● **Assignment**
Reproduce exactly the lines below, starting at the line that contains "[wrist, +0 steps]" and ending with the last line of the records, both included; leave out any pictures.

Dataset items:
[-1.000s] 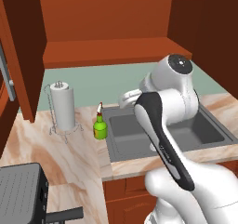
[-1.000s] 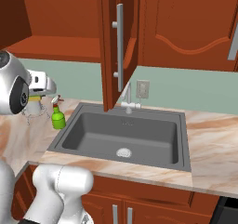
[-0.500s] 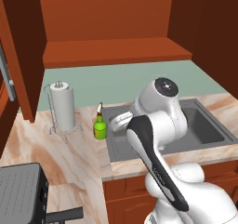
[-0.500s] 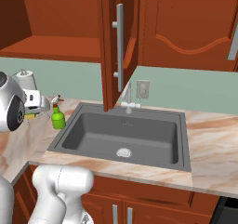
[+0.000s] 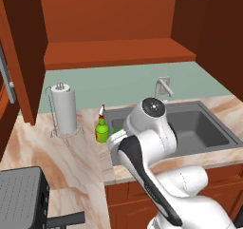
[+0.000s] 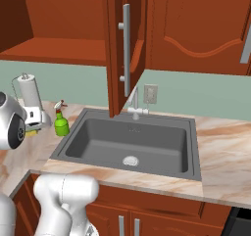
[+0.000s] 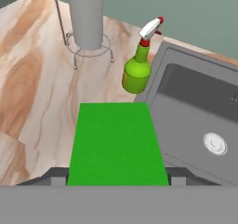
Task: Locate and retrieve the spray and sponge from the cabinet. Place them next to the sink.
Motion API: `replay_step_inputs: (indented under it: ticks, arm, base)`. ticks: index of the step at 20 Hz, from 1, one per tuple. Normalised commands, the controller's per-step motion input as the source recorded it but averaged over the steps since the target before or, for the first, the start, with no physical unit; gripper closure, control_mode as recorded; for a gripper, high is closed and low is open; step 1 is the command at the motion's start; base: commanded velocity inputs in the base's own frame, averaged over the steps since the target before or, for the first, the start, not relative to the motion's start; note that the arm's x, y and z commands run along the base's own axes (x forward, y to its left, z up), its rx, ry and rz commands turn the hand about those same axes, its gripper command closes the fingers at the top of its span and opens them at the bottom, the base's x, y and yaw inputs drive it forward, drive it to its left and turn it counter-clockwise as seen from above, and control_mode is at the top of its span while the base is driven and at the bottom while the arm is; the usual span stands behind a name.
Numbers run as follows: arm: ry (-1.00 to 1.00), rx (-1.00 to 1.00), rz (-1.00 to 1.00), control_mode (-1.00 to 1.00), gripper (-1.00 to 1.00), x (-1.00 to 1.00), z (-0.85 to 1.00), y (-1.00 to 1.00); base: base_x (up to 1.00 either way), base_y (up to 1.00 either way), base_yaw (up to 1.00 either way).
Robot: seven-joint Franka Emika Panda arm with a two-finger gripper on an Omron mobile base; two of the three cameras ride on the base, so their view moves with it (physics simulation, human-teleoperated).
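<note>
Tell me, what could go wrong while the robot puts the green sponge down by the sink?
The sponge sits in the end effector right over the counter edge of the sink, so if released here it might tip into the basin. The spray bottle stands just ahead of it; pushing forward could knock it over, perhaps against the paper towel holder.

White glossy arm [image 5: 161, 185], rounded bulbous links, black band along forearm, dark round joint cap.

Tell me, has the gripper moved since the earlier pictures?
Yes. The gripper, shut on the flat green sponge, has come down toward the marble counter, judged against the small green spray bottle beside the dark grey sink.
</note>
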Motion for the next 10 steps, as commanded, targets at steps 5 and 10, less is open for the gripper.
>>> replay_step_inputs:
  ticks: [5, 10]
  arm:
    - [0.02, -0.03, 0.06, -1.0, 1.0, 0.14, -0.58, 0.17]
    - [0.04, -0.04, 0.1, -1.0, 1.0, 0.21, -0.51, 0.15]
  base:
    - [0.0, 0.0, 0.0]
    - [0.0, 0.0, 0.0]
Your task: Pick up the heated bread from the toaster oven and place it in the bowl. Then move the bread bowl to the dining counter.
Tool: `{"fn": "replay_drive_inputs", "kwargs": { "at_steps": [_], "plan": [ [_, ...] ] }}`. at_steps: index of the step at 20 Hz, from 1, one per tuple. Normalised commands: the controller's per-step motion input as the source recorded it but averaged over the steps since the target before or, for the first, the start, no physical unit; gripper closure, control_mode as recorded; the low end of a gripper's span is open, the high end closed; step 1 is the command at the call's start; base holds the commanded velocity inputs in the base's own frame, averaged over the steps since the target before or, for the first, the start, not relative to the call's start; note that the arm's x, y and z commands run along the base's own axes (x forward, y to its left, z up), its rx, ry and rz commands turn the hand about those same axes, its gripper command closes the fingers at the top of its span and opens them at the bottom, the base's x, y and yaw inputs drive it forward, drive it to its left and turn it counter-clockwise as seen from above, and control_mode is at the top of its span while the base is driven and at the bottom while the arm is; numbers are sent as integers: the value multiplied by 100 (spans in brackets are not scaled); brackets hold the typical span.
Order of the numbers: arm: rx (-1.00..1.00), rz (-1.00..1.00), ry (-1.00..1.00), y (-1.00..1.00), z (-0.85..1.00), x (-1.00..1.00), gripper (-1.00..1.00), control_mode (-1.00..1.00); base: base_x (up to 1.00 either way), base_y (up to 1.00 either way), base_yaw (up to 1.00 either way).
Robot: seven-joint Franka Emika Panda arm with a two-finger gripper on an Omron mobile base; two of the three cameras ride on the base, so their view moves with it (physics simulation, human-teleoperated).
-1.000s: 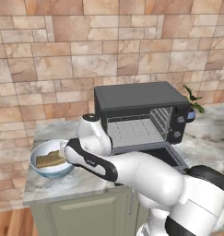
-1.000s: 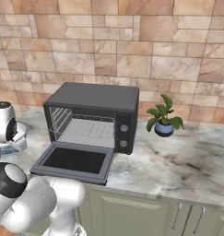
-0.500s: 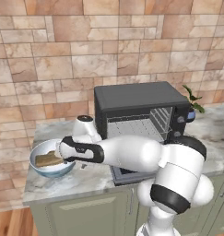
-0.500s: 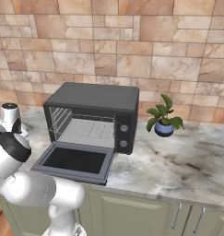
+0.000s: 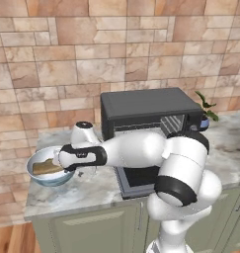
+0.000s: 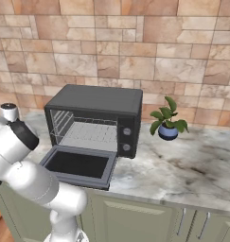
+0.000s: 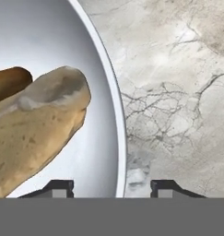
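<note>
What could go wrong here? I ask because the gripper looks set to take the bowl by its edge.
The gripper has one finger on each side of the bowl rim; a thin-edge pinch may slip or tip when lifted. The long loaf could roll out. The bowl is near the counter front edge.

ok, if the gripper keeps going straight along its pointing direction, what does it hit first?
Most likely the bowl's rim: the gripper straddles it, one finger inside the bowl, the other over the countertop. Depth is unclear.

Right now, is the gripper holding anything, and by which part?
Nothing is held yet. The gripper is open, its fingertips straddling the bowl rim, one inside, one outside over the counter, not closed on it.
</note>
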Motion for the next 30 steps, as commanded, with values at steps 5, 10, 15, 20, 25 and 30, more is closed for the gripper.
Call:
{"fn": "replay_drive_inputs", "kwargs": {
  "at_steps": [5, 10, 15, 20, 25, 30],
  "plan": [
    [0, 0, 0, 0, 0, 0, 100, -100, 0, 0, 0],
    [0, -2, -3, -13, 0, -18, 100, -100, 0, 0, 0],
    [2, -9, -6, -53, 6, -50, 100, -100, 0, 0, 0],
    [5, -10, -12, -56, 62, -72, 100, -100, 0, 0, 0],
    [1, -12, -19, -51, 97, -68, 100, -100, 0, 0, 0],
    [1, -9, -25, -48, 100, -74, 100, -100, 0, 0, 0]
  ]
}}
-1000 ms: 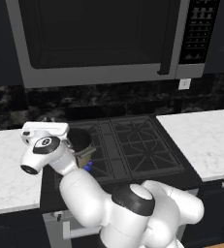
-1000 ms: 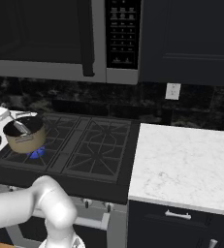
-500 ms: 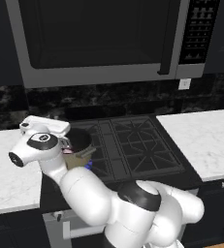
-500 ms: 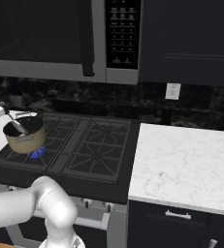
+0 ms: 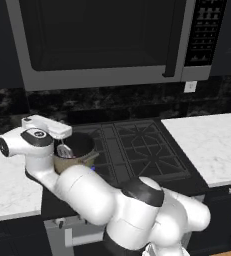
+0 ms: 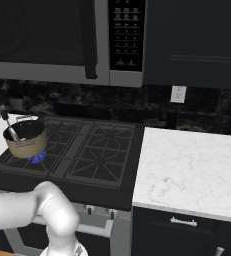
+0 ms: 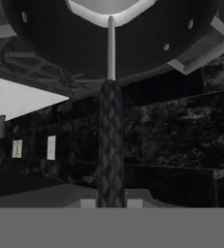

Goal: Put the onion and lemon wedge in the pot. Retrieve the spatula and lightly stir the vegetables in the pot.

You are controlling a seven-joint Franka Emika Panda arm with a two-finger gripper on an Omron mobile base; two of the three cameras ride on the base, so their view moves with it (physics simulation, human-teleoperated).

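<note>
The pot (image 6: 25, 138) sits on the front left burner of the stove (image 6: 87, 155), a blue flame (image 6: 36, 159) under it. The spatula (image 7: 109, 121) leans down into it, its handle clamped in the gripper (image 5: 62, 146). The arm hides most of the pot; its contents can't be made out.

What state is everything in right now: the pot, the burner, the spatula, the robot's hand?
pot: upright on the front left burner.
burner flame: lit, blue.
spatula: held, head down inside the pot.
gripper: shut on the spatula's handle.
microwave: door closed.
</note>
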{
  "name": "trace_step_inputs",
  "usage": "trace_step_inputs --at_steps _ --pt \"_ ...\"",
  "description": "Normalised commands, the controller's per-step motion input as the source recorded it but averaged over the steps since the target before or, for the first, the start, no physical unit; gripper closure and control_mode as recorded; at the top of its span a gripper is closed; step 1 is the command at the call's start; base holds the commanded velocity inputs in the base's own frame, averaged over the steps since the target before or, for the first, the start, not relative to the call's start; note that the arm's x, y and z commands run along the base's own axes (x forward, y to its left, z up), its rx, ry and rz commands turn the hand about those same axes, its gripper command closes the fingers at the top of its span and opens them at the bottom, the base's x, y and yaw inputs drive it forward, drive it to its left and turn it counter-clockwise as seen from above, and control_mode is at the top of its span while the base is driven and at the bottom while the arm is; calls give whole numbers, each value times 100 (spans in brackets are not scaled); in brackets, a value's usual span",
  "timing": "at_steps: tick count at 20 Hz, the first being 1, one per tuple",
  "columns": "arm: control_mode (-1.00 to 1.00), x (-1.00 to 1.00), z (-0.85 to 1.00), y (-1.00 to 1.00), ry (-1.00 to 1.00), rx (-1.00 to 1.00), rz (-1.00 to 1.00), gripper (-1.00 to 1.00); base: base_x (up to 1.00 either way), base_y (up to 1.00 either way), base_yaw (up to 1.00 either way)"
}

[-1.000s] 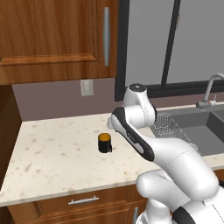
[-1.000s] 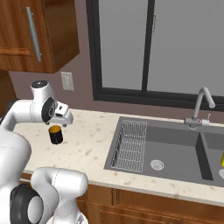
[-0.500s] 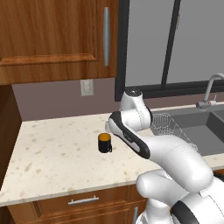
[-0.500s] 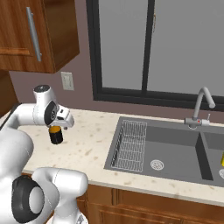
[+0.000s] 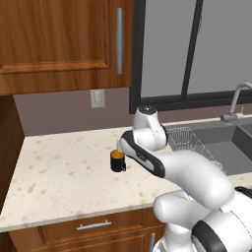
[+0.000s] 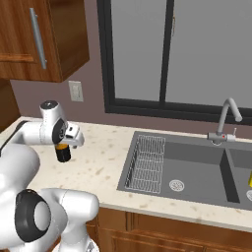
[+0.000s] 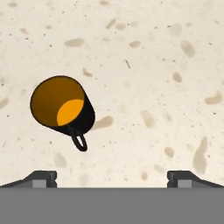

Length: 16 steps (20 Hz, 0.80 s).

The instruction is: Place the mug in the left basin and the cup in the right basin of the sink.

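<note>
The gripper (image 7: pixel 112 178) hung over the counter (image 7: pixel 153 65) with its jaws spread wide and nothing between them. Just beyond, off to one side of the fingertips (image 7: pixel 41 178), the mug (image 7: pixel 63 109) stood upright on the speckled stone — orange inside, small handle turned toward the hand. Farther along the counter lay the sink (image 6: pixel 197 167): the left basin (image 6: pixel 192 170) with its wire rack (image 6: pixel 145 162), then the right basin (image 6: pixel 241 172), where the cup (image 6: pixel 250 178) showed at the frame's edge.

Your arm bends forward and to the left from the base, with the wrist turned down toward the surface. Your gripper (image 7: pixel 112 177) points straight down, its jaws spread wide apart with nothing between them.
</note>
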Motion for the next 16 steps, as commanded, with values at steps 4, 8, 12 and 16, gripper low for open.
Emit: trace_step_inputs --at_steps 4,8,12,16 --pt "-100 28 0 6 0 0 0 -100 0 0 0" --pt "-100 27 -2 7 0 0 0 -100 0 0 0" --pt "-100 11 -6 11 2 0 0 -100 0 0 0" --pt "-100 8 0 14 3 0 0 -100 0 0 0"
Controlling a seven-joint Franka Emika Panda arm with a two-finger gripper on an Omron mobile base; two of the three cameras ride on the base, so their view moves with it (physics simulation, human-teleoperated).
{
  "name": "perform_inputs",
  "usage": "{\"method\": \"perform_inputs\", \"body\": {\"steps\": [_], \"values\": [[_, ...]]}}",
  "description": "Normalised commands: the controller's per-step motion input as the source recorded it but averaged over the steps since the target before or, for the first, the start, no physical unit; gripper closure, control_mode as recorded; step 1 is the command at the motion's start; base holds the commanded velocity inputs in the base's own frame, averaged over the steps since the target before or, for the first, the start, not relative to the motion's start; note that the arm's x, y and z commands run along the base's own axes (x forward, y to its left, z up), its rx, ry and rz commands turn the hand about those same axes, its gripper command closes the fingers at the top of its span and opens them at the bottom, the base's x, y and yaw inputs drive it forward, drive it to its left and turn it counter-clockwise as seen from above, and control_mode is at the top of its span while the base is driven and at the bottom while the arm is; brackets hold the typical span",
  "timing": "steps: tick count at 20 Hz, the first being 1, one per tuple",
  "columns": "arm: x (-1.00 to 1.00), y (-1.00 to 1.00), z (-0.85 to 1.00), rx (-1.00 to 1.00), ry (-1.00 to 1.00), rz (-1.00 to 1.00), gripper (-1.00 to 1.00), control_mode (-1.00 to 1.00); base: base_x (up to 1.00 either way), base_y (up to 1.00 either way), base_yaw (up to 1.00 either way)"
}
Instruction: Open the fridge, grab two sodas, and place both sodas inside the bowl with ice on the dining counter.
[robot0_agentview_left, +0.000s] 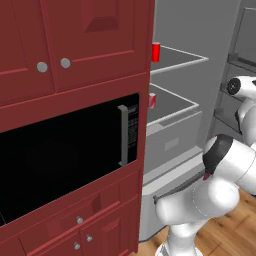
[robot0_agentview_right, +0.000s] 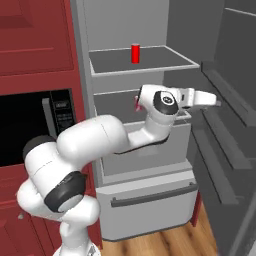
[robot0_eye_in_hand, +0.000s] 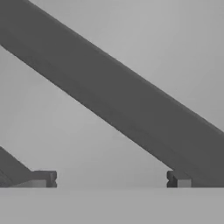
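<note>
The fridge stands open, its door swung out to the right. One red soda stands upright on the top glass shelf. A second soda sits on the shelf below; in the right base view my arm hides all but a red sliver. My gripper reaches right, away from both cans, toward the door's inner shelves. It is open, fingertips wide apart with nothing between them. The bowl with ice and the dining counter are out of view.
Dark red cabinets and a black built-in microwave flank the fridge on the left. Below the shelves sit a pale crisper drawer and a bottom drawer with a bar handle. The wood floor lies in front.
</note>
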Motion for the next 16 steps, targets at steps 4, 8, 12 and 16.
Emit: {"method": "perform_inputs", "body": {"steps": [4,8,12,16], "values": [[-0.69,0.21,0.13,0.01,-0.13,0.00,-1.00,-1.00,0.00,0.00,0.00],[-0.64,0.76,0.00,0.00,-0.07,0.00,-1.00,-1.00,0.00,0.00,0.00],[-0.53,0.70,0.02,0.00,-0.02,0.02,-1.00,-1.00,0.00,0.00,0.00],[-0.59,0.33,0.24,0.07,0.00,0.08,-1.00,-1.00,0.00,0.00,0.00]]}}
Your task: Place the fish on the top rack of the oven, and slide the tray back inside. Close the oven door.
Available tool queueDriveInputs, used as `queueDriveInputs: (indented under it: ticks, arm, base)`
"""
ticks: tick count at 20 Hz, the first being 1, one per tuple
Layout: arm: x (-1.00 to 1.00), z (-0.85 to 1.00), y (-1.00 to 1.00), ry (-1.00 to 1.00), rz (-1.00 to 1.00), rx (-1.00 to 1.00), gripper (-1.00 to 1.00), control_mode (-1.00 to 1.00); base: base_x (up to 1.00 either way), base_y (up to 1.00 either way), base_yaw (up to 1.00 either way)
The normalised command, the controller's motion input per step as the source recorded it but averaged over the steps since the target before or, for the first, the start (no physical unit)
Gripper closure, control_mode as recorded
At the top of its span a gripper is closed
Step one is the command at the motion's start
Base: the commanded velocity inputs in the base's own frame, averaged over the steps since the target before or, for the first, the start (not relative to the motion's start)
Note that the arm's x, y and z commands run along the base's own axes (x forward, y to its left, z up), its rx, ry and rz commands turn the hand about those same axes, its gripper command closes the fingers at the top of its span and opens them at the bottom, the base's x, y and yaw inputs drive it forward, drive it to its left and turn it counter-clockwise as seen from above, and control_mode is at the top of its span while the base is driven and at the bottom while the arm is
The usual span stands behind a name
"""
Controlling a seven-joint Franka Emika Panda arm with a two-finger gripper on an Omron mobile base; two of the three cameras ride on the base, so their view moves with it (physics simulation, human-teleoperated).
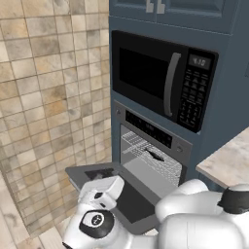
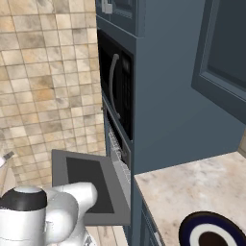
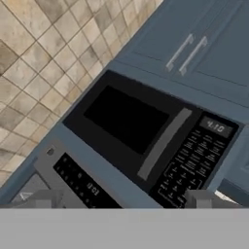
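- Lying on the top rack [image 1: 154,158] at centre frame in the left base view, the fish [image 1: 155,155] sits inside the oven [image 1: 154,146].
- Oven door [image 1: 116,197] hangs fully down, lower centre.
- Hand [image 3: 121,199] at the hand view's bottom edge, fingers spread wide, gripping nothing.
- Microwave [image 3: 146,146] display reads "4:10".
- Plate [image 2: 211,233] on the surface [image 2: 192,185], lower right.

The arm [image 1: 194,214] is glossy white with rounded, bulbous link shells and dark caps at its joints. One black round joint cap [image 1: 97,221] carries a small pale mark.
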Motion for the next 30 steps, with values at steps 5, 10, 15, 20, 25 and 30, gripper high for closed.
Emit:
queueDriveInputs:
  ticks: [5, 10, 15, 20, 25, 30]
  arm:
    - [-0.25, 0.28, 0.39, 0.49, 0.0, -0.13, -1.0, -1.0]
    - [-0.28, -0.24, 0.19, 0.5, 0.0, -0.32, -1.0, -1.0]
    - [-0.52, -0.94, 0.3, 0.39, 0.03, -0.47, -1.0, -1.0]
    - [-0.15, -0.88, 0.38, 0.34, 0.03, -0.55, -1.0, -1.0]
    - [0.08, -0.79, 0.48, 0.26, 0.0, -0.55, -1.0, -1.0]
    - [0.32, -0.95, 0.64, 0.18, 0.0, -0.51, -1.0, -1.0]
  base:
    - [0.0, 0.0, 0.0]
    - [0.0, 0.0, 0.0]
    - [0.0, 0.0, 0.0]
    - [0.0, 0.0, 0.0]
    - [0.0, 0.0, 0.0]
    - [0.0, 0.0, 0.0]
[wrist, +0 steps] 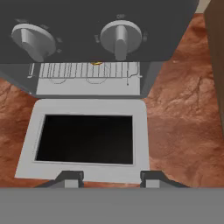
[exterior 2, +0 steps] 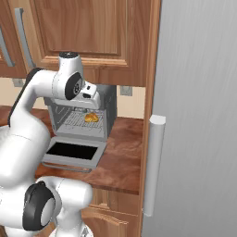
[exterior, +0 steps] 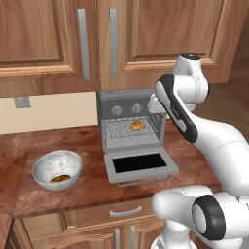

● **Answer box**
[wrist, +0 steps] 
[exterior 2, +0 steps] 
[exterior, +0 steps] 

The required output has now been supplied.